TASK DESCRIPTION: Write out once more the lines running from the top of the entries below to the line with "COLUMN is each", both ends included.

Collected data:
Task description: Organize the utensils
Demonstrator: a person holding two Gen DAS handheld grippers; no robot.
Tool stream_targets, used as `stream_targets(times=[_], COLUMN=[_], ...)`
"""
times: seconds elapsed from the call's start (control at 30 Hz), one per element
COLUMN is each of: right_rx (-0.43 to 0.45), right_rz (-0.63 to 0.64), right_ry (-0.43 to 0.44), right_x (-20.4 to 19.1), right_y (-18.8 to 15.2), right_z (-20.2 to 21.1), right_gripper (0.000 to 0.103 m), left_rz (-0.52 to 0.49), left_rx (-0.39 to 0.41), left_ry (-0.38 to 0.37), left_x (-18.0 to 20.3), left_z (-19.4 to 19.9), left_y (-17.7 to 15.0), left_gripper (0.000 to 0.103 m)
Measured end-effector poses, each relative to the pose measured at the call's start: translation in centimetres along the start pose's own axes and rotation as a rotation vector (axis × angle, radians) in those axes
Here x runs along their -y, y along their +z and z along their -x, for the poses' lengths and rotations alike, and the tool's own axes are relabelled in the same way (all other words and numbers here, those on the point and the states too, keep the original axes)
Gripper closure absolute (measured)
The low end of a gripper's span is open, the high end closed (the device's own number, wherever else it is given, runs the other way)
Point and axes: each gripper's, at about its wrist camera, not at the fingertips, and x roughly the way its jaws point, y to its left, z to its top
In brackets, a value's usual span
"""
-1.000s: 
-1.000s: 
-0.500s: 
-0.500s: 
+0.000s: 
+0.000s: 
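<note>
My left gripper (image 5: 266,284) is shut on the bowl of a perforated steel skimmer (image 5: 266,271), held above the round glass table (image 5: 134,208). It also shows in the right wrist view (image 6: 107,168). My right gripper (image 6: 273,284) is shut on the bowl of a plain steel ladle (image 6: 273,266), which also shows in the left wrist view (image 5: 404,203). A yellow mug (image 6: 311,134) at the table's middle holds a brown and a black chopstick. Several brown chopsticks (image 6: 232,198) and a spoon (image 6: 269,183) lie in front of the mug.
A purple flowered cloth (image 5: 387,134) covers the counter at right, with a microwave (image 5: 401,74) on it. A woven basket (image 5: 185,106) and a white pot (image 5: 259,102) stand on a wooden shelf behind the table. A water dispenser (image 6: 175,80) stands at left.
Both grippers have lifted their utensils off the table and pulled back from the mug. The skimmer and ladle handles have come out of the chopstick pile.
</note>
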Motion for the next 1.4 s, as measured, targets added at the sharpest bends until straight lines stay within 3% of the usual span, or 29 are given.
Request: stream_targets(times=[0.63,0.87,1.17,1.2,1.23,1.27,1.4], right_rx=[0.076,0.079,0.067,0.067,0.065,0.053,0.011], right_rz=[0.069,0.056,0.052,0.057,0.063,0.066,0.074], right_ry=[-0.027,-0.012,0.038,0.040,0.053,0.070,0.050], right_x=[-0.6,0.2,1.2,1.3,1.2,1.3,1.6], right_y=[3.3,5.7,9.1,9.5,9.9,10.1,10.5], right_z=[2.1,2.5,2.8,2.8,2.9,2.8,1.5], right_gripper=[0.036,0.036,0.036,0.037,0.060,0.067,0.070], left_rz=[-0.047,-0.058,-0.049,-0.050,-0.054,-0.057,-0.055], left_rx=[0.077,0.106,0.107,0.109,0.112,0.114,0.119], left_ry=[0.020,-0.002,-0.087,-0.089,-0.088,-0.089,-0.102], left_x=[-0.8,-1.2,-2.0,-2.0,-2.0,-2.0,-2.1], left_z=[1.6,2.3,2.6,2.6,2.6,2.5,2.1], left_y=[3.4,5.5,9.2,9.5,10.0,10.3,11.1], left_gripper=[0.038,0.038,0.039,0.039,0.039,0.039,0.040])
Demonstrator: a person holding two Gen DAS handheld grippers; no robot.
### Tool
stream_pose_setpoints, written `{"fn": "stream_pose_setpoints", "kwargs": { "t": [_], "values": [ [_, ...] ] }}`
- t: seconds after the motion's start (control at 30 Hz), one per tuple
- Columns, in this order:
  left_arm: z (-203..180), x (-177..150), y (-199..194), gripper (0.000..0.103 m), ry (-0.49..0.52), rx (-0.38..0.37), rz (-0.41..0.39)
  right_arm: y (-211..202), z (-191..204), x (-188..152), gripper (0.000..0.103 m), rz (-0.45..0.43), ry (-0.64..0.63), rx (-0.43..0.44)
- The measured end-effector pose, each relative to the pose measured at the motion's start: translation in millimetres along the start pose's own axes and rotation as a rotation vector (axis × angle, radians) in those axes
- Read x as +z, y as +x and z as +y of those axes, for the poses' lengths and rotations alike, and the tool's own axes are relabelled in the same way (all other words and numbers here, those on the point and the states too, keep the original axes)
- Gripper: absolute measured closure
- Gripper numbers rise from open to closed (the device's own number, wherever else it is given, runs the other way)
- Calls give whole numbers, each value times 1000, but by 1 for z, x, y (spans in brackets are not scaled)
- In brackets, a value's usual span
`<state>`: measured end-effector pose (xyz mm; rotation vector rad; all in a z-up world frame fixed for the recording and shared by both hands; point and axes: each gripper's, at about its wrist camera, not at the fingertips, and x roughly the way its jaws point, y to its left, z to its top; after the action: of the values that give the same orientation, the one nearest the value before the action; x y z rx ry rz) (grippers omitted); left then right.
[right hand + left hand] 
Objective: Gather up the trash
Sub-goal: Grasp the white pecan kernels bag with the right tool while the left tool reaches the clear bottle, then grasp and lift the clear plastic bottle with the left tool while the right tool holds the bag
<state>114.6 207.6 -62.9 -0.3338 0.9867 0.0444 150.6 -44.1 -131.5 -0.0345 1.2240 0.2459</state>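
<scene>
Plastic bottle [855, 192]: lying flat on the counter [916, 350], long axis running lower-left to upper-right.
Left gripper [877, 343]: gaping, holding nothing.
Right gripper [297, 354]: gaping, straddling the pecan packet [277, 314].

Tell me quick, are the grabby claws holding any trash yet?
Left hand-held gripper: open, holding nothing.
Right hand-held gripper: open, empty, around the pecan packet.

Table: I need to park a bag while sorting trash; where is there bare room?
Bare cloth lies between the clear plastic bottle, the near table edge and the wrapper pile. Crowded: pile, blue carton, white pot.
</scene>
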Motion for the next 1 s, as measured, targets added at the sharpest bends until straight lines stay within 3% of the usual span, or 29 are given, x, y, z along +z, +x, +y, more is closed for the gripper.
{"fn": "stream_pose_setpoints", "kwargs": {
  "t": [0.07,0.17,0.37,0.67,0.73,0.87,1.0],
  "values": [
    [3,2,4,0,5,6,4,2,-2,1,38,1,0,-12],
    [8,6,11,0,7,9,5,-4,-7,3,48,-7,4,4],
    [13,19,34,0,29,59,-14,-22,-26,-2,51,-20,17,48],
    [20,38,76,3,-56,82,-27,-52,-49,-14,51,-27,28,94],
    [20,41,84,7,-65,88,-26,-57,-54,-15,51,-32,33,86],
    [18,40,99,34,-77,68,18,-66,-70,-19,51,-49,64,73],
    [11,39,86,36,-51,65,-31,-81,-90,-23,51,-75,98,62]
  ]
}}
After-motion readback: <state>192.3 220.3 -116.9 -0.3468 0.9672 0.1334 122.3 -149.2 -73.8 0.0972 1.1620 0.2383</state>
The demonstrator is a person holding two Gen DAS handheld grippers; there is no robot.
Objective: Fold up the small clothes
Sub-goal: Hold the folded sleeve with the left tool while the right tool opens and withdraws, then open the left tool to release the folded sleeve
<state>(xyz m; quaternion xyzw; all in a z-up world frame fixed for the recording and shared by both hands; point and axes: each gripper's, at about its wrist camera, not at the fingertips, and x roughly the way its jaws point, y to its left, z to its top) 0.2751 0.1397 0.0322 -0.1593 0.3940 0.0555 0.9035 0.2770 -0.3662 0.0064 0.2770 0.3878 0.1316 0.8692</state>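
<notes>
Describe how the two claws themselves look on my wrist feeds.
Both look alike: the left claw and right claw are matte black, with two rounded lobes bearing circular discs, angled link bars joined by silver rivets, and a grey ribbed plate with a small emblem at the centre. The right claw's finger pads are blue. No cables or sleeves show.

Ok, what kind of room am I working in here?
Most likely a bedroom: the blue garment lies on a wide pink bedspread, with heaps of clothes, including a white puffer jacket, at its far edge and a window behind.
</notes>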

TASK ANSWER:
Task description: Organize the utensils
Demonstrator: a person holding two Gen DAS handheld grippers; no robot.
Tool stream_targets, used as `stream_targets(times=[_], COLUMN=[_], ...)`
"""
times: seconds elapsed from the call's start (control at 30 Hz), one per element
COLUMN is each of: right_rx (-0.43 to 0.45), right_rz (-0.63 to 0.64), right_ry (-0.43 to 0.44), right_x (-20.4 to 19.1), right_y (-18.8 to 15.2), right_z (-20.2 to 21.1), right_gripper (0.000 to 0.103 m), left_rz (-0.52 to 0.49), left_rx (-0.39 to 0.41), left_ry (-0.38 to 0.37), left_x (-18.0 to 20.3), left_z (-19.4 to 19.9), left_y (-17.7 to 15.0), left_gripper (0.000 to 0.103 m)

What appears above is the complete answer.